EXERCISE DIRECTIONS: Report how many lines of the listing below include the word "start". Give nothing but the number.

*** Opening of GIVEN MATERIAL ***

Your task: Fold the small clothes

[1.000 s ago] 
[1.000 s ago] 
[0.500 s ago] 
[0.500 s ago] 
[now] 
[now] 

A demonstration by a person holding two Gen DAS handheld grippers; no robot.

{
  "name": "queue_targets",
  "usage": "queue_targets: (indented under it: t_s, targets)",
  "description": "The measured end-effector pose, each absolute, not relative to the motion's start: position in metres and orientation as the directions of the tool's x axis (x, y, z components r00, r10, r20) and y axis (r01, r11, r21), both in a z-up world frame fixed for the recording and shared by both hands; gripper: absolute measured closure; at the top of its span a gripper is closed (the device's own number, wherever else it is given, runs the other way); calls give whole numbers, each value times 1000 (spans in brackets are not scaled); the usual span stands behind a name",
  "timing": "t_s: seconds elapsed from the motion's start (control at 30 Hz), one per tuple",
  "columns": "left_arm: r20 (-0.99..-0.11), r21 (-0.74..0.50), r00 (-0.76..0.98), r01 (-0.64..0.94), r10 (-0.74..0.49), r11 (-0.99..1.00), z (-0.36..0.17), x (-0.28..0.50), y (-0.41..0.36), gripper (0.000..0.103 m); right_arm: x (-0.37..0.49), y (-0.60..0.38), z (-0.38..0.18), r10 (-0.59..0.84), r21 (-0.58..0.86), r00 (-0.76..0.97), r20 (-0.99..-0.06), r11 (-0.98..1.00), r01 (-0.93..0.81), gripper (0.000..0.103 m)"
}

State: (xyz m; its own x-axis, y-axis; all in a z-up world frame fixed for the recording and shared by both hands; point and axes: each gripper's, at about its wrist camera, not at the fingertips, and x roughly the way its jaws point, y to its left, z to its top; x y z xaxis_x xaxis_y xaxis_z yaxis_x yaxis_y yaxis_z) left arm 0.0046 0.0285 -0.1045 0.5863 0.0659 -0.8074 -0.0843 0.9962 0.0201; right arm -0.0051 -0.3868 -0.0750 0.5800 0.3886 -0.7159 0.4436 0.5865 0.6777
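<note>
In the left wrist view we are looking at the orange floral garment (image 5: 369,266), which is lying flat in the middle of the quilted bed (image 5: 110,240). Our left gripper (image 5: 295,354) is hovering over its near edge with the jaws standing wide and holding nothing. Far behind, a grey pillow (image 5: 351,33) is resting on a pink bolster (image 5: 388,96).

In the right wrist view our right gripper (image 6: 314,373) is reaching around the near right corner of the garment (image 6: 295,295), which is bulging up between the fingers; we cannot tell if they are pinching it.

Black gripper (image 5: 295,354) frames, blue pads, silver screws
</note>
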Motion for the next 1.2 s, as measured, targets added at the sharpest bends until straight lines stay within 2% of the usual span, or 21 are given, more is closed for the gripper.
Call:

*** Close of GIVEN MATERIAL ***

ANSWER SPACE: 2